What the task asks ::
Return each line of the material below exactly. Begin at the first and end on the line with "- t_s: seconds".

Records shown ::
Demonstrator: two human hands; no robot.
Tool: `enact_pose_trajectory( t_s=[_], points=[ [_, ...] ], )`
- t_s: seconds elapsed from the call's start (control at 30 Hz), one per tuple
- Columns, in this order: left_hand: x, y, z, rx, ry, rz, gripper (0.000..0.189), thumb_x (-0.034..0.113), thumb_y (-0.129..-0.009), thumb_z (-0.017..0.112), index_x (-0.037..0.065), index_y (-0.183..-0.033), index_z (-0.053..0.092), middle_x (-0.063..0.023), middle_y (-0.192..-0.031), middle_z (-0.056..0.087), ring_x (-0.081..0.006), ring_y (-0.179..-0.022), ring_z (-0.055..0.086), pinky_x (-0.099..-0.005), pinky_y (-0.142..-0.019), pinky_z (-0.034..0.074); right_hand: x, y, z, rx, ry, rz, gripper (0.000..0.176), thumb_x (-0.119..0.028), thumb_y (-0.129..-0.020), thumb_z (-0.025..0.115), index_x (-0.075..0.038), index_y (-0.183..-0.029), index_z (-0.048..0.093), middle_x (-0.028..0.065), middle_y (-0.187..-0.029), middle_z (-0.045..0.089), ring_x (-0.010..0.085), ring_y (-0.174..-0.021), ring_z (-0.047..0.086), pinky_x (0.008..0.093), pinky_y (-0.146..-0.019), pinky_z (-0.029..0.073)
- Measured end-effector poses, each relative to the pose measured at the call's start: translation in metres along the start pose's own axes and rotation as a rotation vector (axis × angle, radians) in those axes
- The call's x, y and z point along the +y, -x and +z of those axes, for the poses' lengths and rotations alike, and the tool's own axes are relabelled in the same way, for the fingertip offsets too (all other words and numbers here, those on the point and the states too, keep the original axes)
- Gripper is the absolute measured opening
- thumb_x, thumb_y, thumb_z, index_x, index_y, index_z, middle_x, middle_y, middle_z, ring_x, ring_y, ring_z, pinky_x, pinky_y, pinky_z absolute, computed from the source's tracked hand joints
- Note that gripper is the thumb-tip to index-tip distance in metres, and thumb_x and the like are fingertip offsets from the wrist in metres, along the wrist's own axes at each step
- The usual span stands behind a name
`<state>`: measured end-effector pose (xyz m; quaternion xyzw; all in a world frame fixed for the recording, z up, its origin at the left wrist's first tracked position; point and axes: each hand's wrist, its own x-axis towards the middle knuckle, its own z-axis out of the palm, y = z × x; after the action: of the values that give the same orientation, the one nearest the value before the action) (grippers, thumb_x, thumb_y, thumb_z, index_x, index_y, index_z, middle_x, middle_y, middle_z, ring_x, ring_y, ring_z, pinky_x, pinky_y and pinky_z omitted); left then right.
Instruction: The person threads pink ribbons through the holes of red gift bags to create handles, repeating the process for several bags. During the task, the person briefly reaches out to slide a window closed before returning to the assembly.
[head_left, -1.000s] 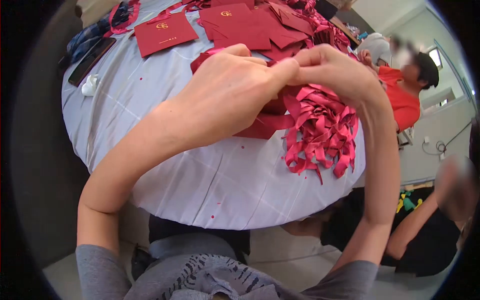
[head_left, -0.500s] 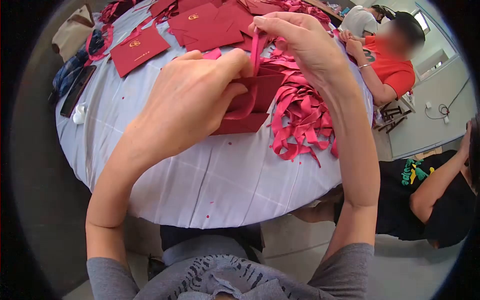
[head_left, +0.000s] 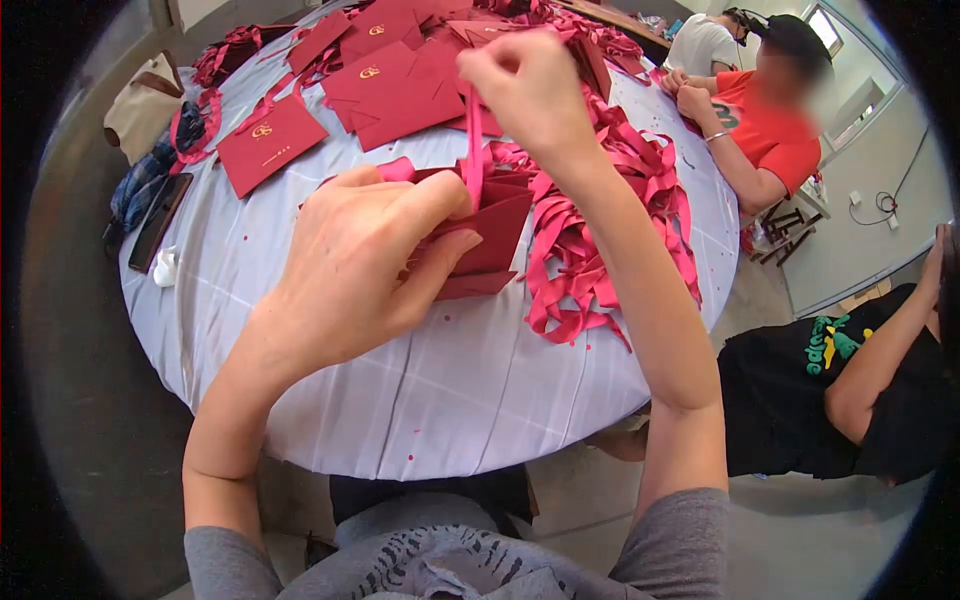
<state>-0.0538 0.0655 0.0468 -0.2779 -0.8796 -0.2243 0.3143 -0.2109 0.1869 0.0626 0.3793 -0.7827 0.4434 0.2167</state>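
Observation:
My left hand (head_left: 360,260) is closed on the near side of a small dark-red paper bag (head_left: 495,235) and covers much of it. Up and to the right, my right hand (head_left: 535,95), slightly blurred, pinches the upper end of a pink-red ribbon (head_left: 474,150). That ribbon runs taut and nearly upright from the bag down by my left fingertips. A short loop of ribbon (head_left: 397,169) shows beyond my left knuckles. Right of the bag, under my right forearm, lies a heap of loose pink-red ribbons (head_left: 575,240).
Flat red bags with gold print (head_left: 375,95) pile up across the white-covered round table (head_left: 340,420). One printed bag (head_left: 270,145) lies apart at left, near a phone (head_left: 160,222) and a white earbud case (head_left: 166,267). People sit at the right, one in a red shirt (head_left: 765,130).
My right hand has moved left, drawing the ribbon upright above the bag. The bag and my left hand sit slightly lower and further left in view, which has also shifted a little.

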Motion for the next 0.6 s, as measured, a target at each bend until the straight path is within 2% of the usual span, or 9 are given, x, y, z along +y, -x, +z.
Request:
enact_pose_trajectory(
  t_s=[0.03,0.1,0.13,0.23,0.33,0.37,0.43,0.47,0.6],
  points=[
    [0.001,0.000,0.000,0.001,0.008,0.000,0.014,0.006,-0.071,0.068,0.004,-0.078,0.056,-0.0092,-0.063,0.055,-0.0250,-0.055,0.053,-0.0336,-0.058,0.038,0.002,0.003,-0.002,-0.143,-0.085,0.129,0.036,-0.029,-0.076,0.063,0.005,-0.064,0.062,0.0228,-0.072,0.062,0.0302,-0.071,0.062,0.0395,-0.070,0.047],
    [0.003,0.001,0.002,0.030,0.006,-0.022,0.013,0.005,-0.071,0.068,0.005,-0.076,0.056,-0.0083,-0.060,0.054,-0.0245,-0.053,0.052,-0.0332,-0.056,0.037,0.009,0.010,-0.009,-0.151,0.046,0.161,0.052,-0.044,-0.082,0.056,0.004,-0.064,0.064,0.0214,-0.063,0.060,0.0294,-0.069,0.063,0.0391,-0.070,0.046],
    [0.002,0.001,0.003,0.057,-0.001,-0.015,0.013,0.007,-0.072,0.068,0.006,-0.076,0.056,-0.0077,-0.058,0.053,-0.0242,-0.052,0.052,-0.0328,-0.056,0.036,0.021,0.011,-0.013,-0.259,0.041,0.226,0.066,-0.055,-0.086,0.045,0.003,-0.061,0.064,0.0175,-0.059,0.060,0.0278,-0.068,0.062,0.0362,-0.069,0.047],
    [0.001,0.001,0.001,0.029,0.004,-0.027,0.013,0.008,-0.071,0.068,0.006,-0.075,0.055,-0.0075,-0.058,0.053,-0.0236,-0.052,0.053,-0.0330,-0.056,0.036,-0.006,0.028,-0.044,-0.500,-0.059,0.515,0.074,-0.060,-0.088,0.037,0.003,-0.057,0.062,0.0133,-0.056,0.059,0.0220,-0.065,0.061,0.0319,-0.066,0.046],
    [-0.002,0.000,0.005,0.083,-0.005,-0.008,0.014,0.009,-0.071,0.069,0.007,-0.074,0.055,-0.0064,-0.057,0.054,-0.0226,-0.052,0.054,-0.0332,-0.055,0.036,-0.001,0.049,-0.042,-0.592,-0.196,0.352,0.075,-0.066,-0.086,0.038,0.003,-0.074,0.065,-0.0005,-0.060,0.054,0.0100,-0.060,0.049,0.0269,-0.058,0.042],
    [-0.002,0.000,0.005,0.092,0.002,-0.001,0.014,0.009,-0.071,0.069,0.007,-0.073,0.055,-0.0060,-0.057,0.054,-0.0224,-0.052,0.054,-0.0334,-0.054,0.036,0.000,0.048,-0.046,-0.698,-0.330,0.414,0.061,-0.055,-0.089,0.047,0.003,-0.085,0.065,-0.0060,-0.068,0.051,0.0054,-0.065,0.045,0.0241,-0.059,0.040],
    [-0.002,0.001,0.004,0.080,-0.007,-0.006,0.014,0.009,-0.070,0.069,0.008,-0.073,0.055,-0.0057,-0.057,0.053,-0.0224,-0.052,0.054,-0.0337,-0.054,0.036,-0.005,0.055,-0.038,-0.672,-0.664,0.304,0.040,-0.036,-0.092,0.054,0.002,-0.088,0.066,-0.0056,-0.074,0.056,0.0046,-0.070,0.047,0.0230,-0.063,0.041],
    [-0.002,0.000,0.004,0.067,-0.010,-0.009,0.015,0.010,-0.070,0.070,0.008,-0.073,0.055,-0.0055,-0.056,0.053,-0.0224,-0.051,0.053,-0.0340,-0.053,0.035,-0.016,0.055,-0.039,-0.656,-0.730,0.399,0.025,-0.022,-0.090,0.060,0.001,-0.092,0.067,-0.0020,-0.078,0.061,0.0051,-0.074,0.052,0.0214,-0.069,0.043],
    [0.001,-0.001,0.000,0.050,-0.020,-0.007,0.016,0.010,-0.069,0.070,0.008,-0.072,0.055,-0.0053,-0.056,0.053,-0.0225,-0.050,0.052,-0.0342,-0.052,0.035,-0.021,0.056,-0.032,-0.454,-0.886,0.479,0.017,-0.009,-0.085,0.062,0.002,-0.097,0.066,0.0070,-0.091,0.066,0.0102,-0.080,0.062,0.0221,-0.074,0.048]
  ],
)
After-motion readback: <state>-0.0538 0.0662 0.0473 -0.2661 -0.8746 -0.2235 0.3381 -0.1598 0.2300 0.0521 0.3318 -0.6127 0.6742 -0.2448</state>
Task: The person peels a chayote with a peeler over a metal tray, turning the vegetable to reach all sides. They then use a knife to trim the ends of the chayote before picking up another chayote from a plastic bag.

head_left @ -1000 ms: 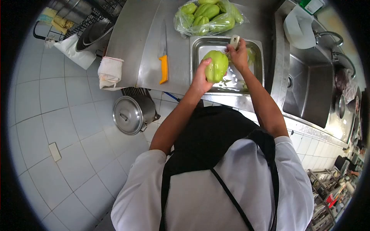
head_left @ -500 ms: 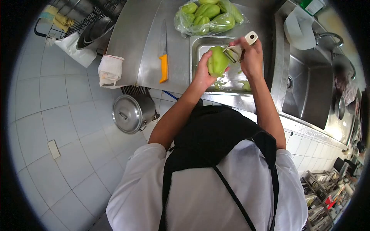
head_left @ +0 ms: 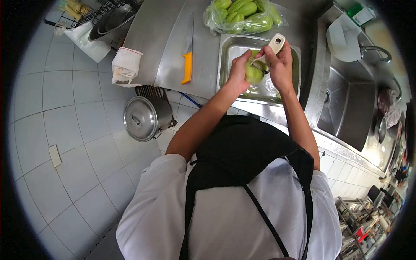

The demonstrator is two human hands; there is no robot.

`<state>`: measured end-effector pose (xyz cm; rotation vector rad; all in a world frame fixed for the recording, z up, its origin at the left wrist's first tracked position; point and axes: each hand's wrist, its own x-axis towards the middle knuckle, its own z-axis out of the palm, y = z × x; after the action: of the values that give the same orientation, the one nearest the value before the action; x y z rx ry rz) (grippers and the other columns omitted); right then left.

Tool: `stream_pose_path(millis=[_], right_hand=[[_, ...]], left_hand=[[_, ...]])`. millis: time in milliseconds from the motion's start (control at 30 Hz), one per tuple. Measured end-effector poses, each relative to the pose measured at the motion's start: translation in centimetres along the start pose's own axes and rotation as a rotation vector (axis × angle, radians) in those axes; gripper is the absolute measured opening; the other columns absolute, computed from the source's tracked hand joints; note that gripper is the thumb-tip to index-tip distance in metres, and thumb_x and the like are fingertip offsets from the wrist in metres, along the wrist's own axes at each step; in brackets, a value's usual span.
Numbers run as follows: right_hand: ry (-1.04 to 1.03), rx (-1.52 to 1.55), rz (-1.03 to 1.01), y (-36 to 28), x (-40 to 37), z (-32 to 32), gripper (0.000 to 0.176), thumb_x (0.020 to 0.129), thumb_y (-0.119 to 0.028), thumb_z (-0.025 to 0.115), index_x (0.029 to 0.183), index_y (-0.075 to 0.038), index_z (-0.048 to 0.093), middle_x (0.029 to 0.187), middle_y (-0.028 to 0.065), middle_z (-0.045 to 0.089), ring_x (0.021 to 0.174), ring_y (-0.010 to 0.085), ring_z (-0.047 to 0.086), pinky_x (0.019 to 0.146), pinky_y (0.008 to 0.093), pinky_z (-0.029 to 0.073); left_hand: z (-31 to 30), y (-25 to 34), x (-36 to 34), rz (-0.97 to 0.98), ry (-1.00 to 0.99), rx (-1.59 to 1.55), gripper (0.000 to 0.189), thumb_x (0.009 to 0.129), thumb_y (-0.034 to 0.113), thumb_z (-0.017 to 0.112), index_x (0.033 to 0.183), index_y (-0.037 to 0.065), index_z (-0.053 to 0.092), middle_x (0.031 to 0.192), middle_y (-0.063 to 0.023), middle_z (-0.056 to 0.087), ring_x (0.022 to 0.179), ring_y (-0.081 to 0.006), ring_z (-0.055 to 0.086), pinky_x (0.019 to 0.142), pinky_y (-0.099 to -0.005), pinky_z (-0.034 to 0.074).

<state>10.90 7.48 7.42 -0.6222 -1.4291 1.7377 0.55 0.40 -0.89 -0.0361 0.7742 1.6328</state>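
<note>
The green vegetable (head_left: 254,74) is between the two hands, over the metal tray (head_left: 220,65), with its long axis running roughly from the far side toward the wearer; the far end is partly covered by fingers, the rounded near end exposed beyond them. The left hand (head_left: 237,74) is clamped on the vegetable from the left, thumb along the far part, remaining fingertips hidden beneath. The right hand (head_left: 281,65) is closed on the peeler (head_left: 276,42), fingers bent about the pale handle. The handle's holed end points away from the wearer and rightward, past the right fingers; the peeler's head points back toward the left fingers and lies against the vegetable's right side. Both forearms reach forward and converge, the left slanting rightward, the right slanting leftward. Farther out than the fingers is the plastic bag of green vegetables (head_left: 246,18). Well left of the left fingers lies the yellow-handled knife (head_left: 187,67), blade pointing away.
</note>
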Motion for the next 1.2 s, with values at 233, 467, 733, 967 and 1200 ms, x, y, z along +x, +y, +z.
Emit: stream_pose_path(millis=[233, 467, 733, 967, 1200], right_hand=[[0.069, 0.018, 0.015, 0.3, 0.9, 0.3, 0.024, 0.097, -0.004, 0.057, 0.117, -0.002, 0.043, 0.088, 0.0087, 0.063, 0.078, 0.0180, 0.066, 0.070, 0.0318, 0.056], [0.123, 0.086, 0.030, 2.7, 1.8, -0.4, 0.026, 0.097, -0.003, 0.057, 0.118, -0.001, 0.042, 0.087, 0.0098, 0.063, 0.075, 0.0180, 0.067, 0.065, 0.0306, 0.056], [0.142, 0.189, 0.101, 3.2, 1.4, -0.2, 0.022, 0.096, -0.002, 0.056, 0.113, -0.002, 0.043, 0.086, 0.0096, 0.063, 0.074, 0.0184, 0.067, 0.065, 0.0315, 0.057], [0.242, -0.221, -0.109, 9.6, 3.7, -7.0, 0.033, 0.096, -0.005, 0.060, 0.123, 0.000, 0.042, 0.090, 0.0094, 0.064, 0.075, 0.0162, 0.067, 0.068, 0.0317, 0.056], [0.220, -0.843, -0.166, 6.1, 1.7, -6.1, 0.041, 0.087, -0.015, 0.069, 0.124, -0.010, 0.054, 0.099, 0.0232, 0.068, 0.093, 0.0436, 0.066, 0.076, 0.0487, 0.053]], left_hand=[[0.3, -0.4, -0.9, 0.005, -0.054, -0.101, 0.034, 0.101, 0.034, 0.049, 0.124, 0.009, 0.057, 0.120, -0.0110, 0.063, 0.109, -0.0255, 0.063, 0.091, -0.0417, 0.052], [-0.9, -0.3, -2.1, -0.109, 0.000, -0.064, 0.048, 0.097, 0.040, 0.052, 0.137, 0.013, 0.048, 0.135, -0.0085, 0.054, 0.123, -0.0254, 0.054, 0.098, -0.0498, 0.047], [-2.4, -0.6, -1.6, -0.068, -0.142, -0.131, 0.050, 0.092, 0.035, 0.054, 0.135, 0.010, 0.049, 0.128, -0.0138, 0.059, 0.114, -0.0326, 0.060, 0.095, -0.0566, 0.048], [-2.3, 0.0, -2.8, 0.015, -0.012, 0.235, 0.054, 0.084, 0.024, 0.070, 0.132, 0.008, 0.050, 0.123, -0.0155, 0.059, 0.111, -0.0315, 0.061, 0.087, -0.0471, 0.054], [-1.9, 1.3, -0.8, 0.417, 0.187, 1.615, 0.068, 0.085, 0.036, 0.073, 0.141, 0.009, 0.045, 0.134, -0.0243, 0.047, 0.120, -0.0342, 0.052, 0.098, -0.0448, 0.045]])
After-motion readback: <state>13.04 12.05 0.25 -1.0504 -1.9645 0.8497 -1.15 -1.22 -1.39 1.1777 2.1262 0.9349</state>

Response for this exercise ::
Demonstrator: two human hands; no robot.
Tool: `enact_pose_trajectory( t_s=[_], points=[ [_, ...] ], )`
- t_s: seconds elapsed from the call's start (control at 30 Hz), one per tuple

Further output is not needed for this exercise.